The word "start" occurs in some of the lines below; copy each of those lines.
--- Supplied data Enclosed Below ---
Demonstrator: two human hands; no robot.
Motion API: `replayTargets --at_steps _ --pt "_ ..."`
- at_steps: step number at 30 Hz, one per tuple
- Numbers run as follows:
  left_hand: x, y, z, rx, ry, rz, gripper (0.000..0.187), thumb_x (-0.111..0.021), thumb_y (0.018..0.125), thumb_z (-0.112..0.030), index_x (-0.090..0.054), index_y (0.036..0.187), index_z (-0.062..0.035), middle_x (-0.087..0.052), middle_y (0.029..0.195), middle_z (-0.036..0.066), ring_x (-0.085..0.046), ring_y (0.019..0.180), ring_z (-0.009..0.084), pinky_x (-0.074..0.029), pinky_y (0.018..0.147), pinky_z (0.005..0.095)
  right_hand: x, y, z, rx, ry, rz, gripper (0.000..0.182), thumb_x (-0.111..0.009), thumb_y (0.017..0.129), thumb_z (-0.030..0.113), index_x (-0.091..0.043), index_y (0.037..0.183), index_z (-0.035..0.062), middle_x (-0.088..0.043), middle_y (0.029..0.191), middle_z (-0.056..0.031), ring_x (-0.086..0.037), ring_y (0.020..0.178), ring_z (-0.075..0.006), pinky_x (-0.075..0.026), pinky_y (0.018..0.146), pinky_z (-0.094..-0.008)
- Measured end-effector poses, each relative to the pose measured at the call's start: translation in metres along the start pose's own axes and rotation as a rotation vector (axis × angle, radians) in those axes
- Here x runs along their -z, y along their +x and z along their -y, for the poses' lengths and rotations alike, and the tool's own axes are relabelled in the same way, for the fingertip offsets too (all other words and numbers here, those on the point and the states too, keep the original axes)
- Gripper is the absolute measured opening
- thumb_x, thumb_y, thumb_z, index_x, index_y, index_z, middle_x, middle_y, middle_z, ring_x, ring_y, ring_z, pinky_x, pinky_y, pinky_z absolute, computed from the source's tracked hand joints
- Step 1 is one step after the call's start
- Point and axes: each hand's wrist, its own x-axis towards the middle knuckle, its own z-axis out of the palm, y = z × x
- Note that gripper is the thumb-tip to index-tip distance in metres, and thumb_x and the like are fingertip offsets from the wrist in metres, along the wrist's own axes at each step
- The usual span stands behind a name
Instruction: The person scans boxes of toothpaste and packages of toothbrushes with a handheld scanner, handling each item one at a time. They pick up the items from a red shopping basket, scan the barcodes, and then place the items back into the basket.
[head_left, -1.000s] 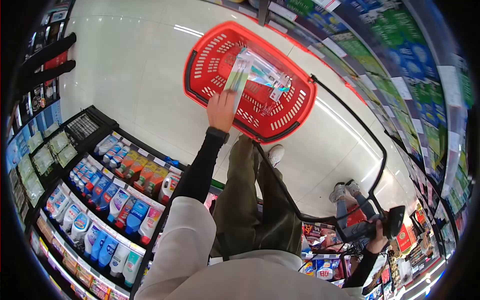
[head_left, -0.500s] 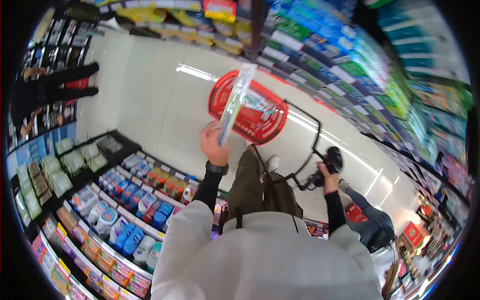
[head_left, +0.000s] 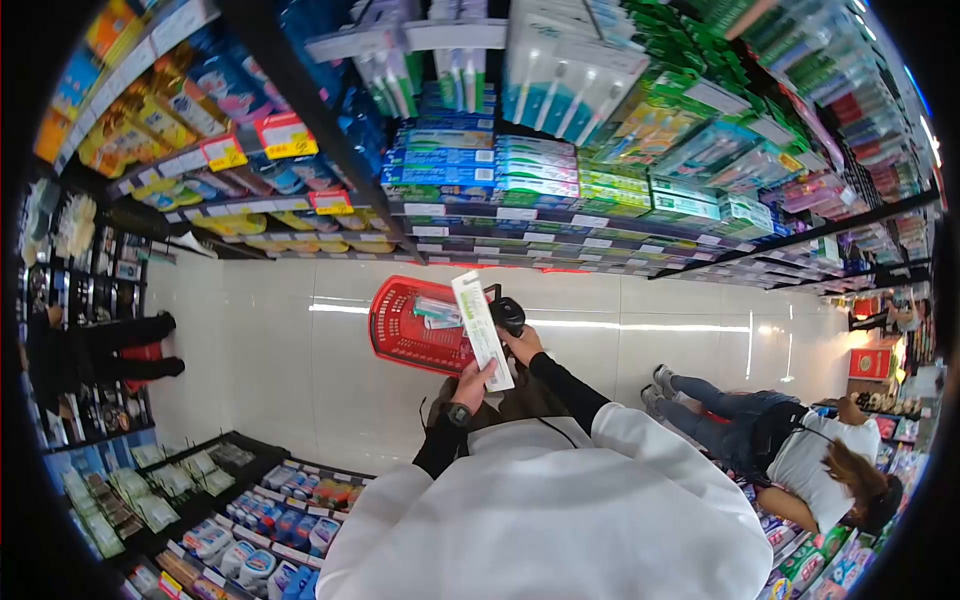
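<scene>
Long flat package (head_left: 481,331) is up in the left hand (head_left: 472,383), in front of the right rim of the red basket (head_left: 385,318) as the camera sees it; can't tell how high above it. Room-wise: there's pale floor (head_left: 260,340) left of the basket and a stretch to the right, up to the person in jeans (head_left: 800,450). The tight edge is the far side, where the stocked shelf (head_left: 560,218) runs along the aisle. Closest thing to the package is the black grip (head_left: 509,316), just off its right edge.

Long axis runs away from the wearer, far end tipped a bit left toward the shelf, near end down by the left fingers. Those are pinched on the lower part, thumb over the white printed face. Right hand (head_left: 523,345) is curled round the grip, though some fingers are hidden.

Compared with half a second ago, the right hand was well apart from the package and now it's right beside it. Shelves also fill way more of the view.
</scene>
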Motion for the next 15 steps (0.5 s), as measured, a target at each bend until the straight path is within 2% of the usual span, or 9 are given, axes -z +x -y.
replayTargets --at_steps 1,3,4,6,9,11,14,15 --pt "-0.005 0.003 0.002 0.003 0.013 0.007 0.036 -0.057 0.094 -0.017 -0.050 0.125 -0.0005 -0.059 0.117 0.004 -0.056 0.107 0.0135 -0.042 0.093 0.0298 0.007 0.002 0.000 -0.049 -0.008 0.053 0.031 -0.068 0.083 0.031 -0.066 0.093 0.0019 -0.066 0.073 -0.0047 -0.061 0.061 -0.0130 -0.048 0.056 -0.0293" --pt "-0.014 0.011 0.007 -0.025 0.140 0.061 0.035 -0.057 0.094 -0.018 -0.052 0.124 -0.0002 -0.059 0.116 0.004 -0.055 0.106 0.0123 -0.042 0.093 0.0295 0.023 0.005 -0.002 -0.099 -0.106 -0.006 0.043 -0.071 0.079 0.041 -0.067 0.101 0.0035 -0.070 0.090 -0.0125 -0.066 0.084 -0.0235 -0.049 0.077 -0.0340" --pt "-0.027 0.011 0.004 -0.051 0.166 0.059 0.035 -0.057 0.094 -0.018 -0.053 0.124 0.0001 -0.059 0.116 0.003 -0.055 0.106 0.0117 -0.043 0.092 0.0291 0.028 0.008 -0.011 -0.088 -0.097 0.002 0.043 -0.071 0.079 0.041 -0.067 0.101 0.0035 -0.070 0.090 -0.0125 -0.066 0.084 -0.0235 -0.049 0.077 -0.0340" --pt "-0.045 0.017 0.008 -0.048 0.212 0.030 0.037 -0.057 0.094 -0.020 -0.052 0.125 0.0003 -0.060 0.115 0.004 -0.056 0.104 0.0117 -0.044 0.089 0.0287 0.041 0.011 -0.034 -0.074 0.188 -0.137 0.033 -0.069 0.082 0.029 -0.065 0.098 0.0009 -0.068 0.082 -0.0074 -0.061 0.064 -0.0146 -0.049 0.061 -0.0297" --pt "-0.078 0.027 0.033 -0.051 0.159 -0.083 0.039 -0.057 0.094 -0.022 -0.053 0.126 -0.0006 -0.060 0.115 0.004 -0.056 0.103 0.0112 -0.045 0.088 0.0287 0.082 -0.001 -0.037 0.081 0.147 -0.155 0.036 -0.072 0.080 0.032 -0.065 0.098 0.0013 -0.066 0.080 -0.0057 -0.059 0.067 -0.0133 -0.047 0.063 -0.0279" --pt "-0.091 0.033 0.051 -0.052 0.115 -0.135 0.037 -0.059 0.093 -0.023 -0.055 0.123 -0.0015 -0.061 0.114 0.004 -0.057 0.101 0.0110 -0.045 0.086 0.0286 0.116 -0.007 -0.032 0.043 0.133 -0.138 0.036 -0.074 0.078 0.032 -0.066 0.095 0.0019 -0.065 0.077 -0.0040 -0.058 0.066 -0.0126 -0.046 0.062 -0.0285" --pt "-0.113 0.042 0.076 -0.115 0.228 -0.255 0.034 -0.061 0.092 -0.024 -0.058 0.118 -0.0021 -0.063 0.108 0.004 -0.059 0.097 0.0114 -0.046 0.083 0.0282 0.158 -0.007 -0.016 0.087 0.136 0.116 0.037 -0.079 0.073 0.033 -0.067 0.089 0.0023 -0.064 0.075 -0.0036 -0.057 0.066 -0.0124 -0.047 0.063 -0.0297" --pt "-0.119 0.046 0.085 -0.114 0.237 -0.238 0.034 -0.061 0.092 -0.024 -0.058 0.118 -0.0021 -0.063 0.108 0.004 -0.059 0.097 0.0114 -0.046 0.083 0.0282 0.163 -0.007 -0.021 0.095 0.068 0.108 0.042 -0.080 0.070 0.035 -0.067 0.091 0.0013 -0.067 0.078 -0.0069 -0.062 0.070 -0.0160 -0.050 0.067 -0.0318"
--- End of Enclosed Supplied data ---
_Task solution_.
- Measured end-effector poses, each relative to the pose measured at the call's start: translation in metres along the start pose's own axes and rotation as a rotation vector (axis × angle, radians) in those axes
- Step 1 is one step after the call's start

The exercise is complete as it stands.